Chineme’s death has now thrown the searchlight on not just the state of medical facilities and personnel in Nigerian professional football, but also on how very little attention is being paid to the details of organizing matches and how the organizing body does not take full responsibility when failures do occur. What has happened now is that the LMC has been jolted by the shocking video of the incident in Nassarawa, through the intervention of the new Sports Minister, and has started to castigate and punish everyone around it, but itself!
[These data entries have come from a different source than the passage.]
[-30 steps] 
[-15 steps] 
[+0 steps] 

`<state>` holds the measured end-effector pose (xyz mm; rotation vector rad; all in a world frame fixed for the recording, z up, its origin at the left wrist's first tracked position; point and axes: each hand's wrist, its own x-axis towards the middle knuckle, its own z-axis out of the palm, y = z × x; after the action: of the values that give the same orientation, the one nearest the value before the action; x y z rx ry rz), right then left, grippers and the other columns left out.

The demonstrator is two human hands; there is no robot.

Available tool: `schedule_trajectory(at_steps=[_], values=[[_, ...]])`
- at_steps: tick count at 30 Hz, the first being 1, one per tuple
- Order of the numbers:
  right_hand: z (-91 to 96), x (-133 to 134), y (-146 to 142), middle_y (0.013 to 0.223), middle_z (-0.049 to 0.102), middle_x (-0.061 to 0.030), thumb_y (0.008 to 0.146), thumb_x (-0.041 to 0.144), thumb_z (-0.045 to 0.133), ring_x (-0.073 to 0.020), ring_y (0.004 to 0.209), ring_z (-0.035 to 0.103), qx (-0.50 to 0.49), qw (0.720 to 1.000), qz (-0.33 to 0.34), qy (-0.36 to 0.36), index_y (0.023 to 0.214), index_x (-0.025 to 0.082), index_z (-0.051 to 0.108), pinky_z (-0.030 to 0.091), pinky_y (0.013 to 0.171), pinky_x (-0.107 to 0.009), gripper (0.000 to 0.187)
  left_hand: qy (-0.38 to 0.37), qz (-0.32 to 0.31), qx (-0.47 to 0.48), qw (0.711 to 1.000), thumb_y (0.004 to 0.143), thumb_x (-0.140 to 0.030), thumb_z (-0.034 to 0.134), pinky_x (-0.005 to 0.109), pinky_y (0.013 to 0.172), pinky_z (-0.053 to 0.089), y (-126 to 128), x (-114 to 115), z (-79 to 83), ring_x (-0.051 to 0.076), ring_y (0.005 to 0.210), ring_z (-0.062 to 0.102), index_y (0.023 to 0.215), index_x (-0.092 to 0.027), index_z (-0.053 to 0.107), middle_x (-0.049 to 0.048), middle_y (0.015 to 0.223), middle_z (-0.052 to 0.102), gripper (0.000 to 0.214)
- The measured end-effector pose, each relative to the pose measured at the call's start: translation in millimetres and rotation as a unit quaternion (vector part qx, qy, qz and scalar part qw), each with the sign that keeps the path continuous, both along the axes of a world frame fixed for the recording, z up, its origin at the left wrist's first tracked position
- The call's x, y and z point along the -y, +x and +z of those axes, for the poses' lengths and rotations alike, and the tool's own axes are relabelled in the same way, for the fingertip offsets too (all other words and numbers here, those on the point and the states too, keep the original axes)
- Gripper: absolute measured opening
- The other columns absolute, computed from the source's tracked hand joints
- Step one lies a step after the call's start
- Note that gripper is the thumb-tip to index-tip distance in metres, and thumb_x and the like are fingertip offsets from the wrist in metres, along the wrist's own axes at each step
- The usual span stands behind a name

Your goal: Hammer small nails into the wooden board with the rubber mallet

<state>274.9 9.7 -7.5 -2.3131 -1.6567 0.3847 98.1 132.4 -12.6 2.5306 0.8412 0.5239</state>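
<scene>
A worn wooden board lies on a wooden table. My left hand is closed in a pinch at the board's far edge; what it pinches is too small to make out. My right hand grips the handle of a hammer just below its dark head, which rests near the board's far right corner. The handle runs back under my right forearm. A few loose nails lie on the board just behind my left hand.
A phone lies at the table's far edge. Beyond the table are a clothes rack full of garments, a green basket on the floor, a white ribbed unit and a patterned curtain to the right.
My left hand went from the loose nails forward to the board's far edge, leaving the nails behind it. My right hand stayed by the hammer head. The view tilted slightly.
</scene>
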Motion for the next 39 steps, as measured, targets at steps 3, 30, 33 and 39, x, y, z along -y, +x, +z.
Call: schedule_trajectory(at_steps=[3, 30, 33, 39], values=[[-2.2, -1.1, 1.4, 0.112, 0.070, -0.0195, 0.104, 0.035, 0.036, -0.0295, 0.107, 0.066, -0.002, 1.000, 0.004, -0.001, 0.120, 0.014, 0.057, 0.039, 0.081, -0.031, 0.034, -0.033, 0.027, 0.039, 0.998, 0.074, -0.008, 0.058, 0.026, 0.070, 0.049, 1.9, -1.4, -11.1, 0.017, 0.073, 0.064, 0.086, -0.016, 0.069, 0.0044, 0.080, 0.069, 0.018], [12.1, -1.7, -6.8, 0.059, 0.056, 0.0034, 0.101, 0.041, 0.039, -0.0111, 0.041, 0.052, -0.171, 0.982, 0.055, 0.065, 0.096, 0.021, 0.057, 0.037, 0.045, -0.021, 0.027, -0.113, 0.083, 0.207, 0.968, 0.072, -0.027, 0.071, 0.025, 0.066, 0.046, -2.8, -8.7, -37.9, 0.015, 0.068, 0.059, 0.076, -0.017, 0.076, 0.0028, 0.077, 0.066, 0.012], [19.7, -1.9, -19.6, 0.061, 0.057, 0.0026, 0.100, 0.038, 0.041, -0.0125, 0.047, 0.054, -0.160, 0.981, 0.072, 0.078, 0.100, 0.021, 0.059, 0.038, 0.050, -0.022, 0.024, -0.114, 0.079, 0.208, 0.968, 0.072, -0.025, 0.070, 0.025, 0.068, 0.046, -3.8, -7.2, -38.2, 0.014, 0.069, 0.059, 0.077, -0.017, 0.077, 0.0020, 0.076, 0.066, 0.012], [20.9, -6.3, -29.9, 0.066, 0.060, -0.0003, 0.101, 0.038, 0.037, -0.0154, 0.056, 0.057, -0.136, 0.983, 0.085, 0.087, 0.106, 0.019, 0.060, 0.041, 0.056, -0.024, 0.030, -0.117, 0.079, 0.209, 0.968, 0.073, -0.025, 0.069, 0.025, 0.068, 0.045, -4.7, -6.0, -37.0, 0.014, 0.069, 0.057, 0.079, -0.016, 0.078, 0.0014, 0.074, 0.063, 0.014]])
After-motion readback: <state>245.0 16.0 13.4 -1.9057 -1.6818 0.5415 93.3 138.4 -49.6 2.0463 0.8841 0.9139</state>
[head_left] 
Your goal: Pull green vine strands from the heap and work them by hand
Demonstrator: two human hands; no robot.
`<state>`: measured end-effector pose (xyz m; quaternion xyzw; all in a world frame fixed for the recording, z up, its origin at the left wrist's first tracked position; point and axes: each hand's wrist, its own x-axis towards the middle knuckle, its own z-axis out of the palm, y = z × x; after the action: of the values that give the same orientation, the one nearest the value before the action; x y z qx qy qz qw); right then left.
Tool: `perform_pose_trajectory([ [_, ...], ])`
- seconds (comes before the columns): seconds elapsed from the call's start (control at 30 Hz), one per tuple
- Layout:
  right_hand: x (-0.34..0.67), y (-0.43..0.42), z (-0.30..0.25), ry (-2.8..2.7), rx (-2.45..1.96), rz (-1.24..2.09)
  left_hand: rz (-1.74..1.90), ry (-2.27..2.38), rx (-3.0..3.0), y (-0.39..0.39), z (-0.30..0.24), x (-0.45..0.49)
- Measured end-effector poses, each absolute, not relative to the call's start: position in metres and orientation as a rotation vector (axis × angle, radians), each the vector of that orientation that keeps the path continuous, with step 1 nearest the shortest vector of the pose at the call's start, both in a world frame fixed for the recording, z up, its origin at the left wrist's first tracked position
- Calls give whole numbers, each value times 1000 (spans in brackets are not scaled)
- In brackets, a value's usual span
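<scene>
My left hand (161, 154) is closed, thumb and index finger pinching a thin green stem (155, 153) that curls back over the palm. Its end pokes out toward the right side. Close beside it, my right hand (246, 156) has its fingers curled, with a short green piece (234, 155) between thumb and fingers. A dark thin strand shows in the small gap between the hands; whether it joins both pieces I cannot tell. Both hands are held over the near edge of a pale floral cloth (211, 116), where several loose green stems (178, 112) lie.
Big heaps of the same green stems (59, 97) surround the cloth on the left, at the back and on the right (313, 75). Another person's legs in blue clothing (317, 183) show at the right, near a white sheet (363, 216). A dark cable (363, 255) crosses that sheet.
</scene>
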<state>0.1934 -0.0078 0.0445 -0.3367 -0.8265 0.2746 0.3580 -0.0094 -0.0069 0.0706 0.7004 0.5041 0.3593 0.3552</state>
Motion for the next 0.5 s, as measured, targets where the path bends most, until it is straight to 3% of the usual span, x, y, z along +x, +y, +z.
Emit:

The LMC is always willing to take full credit for its good works, but now seems to want to distance itself from a failure that has led to the death of a player. The LMC has sent condolence messages to the family of the deceased. They have sanctioned the club and the match official they appointed to handle the match. They have imposed a heavy fine on the club. Yet, one week after the death of the player, they are still setting up a committee to investigate what happened. The most important aspects of all this are the player (what happens to the player’s family), such should never happen again, and what the LMC itself now does itself. It must demonstrate capacity and competence to handle the multiple and daunting tasks of running the professional league beyond marketing the game and raising funds. Otherwise, its role in running football in Nigeria must be revisited and re-examined. Nigerians are watching very closely how this incident will finally pan out. Will another player simply die on the field and Nigerian domestic football will simply shrug it off and go on unperturbed? This may be one death too many, even for the League Management Company, LMC.